Directions:
Scan the records for the word "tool". Report each line where it occurs.

Records from a dataset:

== Segment start ==

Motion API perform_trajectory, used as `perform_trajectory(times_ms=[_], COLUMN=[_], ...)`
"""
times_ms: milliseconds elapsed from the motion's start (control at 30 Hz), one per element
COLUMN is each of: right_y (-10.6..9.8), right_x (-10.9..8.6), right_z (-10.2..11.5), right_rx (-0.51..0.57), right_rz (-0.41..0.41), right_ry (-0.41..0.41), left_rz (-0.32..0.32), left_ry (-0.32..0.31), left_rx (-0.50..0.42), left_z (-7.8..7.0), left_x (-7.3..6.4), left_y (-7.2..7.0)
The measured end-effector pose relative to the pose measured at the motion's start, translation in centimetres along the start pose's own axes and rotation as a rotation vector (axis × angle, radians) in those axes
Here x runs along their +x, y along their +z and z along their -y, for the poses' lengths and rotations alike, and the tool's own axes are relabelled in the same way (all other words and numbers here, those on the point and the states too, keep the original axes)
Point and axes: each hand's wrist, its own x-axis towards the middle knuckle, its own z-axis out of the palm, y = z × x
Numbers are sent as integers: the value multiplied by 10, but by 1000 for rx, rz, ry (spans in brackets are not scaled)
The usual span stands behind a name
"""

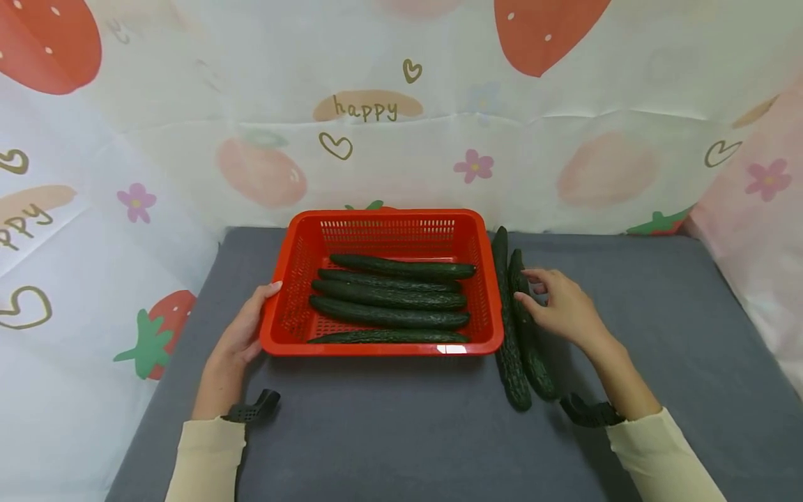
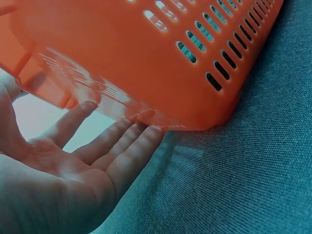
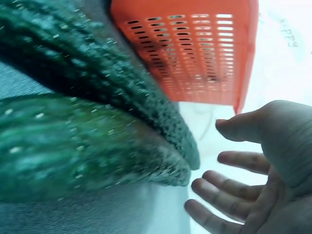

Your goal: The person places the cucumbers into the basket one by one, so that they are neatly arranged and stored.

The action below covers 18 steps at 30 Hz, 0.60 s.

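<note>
A red plastic basket (image 1: 383, 351) holds several dark green cucumbers (image 1: 389, 295) lying side by side. My left hand (image 1: 241, 331) grips its left side, thumb over the rim and fingers (image 2: 139, 151) against the outer wall. Two more cucumbers lie lengthwise just right of the basket: an inner cucumber (image 1: 511, 335) along its wall and an outer cucumber (image 1: 532, 341) beside that one. At the far half of the outer cucumber, my right hand (image 1: 564, 303) has thumb and fingers spread; in the right wrist view they stand apart from its tip.
A grey cloth (image 1: 376, 432) covers the table. Behind it hangs a white curtain (image 1: 389, 167) with strawberry and flower prints, which also runs along the left and right sides. Each wrist wears a black camera mount (image 1: 254, 406).
</note>
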Motion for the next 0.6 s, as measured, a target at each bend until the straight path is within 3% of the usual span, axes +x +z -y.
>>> perform_trajectory(times_ms=[267, 600], right_y=[13, 19], right_x=[-2, -7], right_z=[-16, -25], right_rx=[-12, 15], right_rz=[120, 137], right_ry=[29, 49], left_rz=[-12, -20], left_ry=[2, -6], left_rx=[22, 14], left_z=[-1, -2], left_x=[-1, -1], left_y=[1, 2])
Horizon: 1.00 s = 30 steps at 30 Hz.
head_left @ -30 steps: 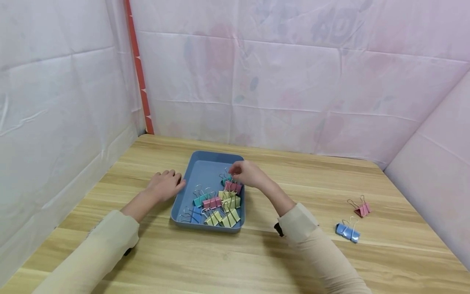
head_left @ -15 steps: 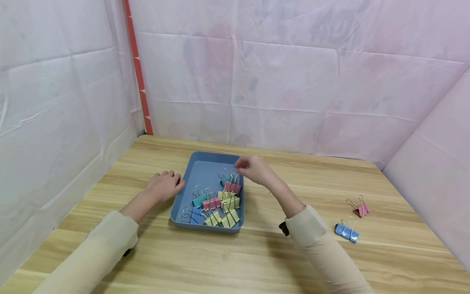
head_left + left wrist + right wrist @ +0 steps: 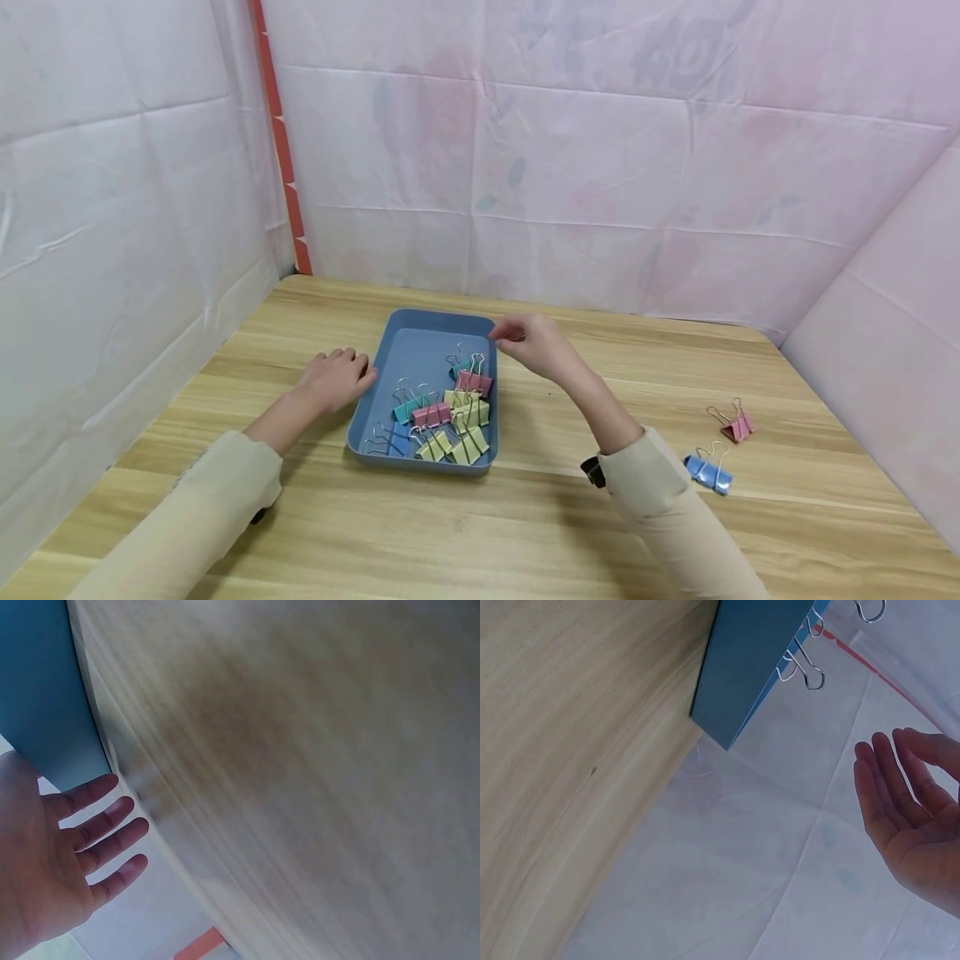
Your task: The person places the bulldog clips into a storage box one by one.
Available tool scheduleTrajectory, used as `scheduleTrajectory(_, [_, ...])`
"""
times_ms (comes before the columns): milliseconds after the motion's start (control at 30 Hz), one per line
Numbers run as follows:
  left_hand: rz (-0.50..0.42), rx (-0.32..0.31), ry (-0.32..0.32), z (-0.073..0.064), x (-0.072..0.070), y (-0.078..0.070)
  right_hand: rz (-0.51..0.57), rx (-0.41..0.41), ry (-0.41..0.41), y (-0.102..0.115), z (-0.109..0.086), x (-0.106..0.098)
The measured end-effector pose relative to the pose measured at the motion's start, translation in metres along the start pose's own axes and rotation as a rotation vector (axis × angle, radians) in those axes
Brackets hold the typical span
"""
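Note:
A blue tray (image 3: 420, 342) holds several binder clips in its front and right parts: teal, pink, yellow and blue. My left hand (image 3: 337, 382) lies at the tray's left rim, its thumb at the edge; the left wrist view shows its fingers (image 3: 105, 823) extended and holding nothing. Over the tray's right rim, near the far corner, hovers my right hand (image 3: 542, 348). Its fingers (image 3: 889, 776) are loosely bent with nothing between them. The nearest clips to it are a pink binder clip (image 3: 476, 383) and a teal binder clip (image 3: 457, 367).
On the right side of the wooden table (image 3: 465, 533) lie a pink binder clip (image 3: 738, 427) and a blue binder clip (image 3: 708, 474). White sheets (image 3: 585, 167) hang around the table's back and sides.
My right hand has drawn up and to the right, away from the teal and pink clips in the tray. The left hand has stayed at the left rim.

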<state>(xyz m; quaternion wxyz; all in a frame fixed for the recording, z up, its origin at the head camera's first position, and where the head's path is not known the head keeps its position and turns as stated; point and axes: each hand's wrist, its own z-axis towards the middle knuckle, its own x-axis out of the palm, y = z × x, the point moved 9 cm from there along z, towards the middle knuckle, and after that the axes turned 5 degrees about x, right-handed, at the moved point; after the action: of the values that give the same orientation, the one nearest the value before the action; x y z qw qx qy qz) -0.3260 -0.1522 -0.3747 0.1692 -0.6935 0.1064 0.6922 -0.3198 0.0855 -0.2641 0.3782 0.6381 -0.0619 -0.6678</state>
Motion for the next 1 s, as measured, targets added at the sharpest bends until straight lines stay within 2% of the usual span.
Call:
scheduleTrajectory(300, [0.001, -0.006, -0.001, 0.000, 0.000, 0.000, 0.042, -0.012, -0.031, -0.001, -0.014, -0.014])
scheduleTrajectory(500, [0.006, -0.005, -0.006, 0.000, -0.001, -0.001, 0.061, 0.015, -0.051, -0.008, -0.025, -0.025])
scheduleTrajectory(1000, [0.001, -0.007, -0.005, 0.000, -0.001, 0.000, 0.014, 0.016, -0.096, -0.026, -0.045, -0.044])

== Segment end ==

Answer to the problem:
Here x runs along their +x, y along their +z and z along their -y, for the poses' lengths and rotations alike, and the tool's own axes are relabelled in the same way (all other words and numbers here, those on the point and the states too, keep the original axes)
Available tool scheduleTrajectory, used as `scheduleTrajectory(_, [_, ...])`

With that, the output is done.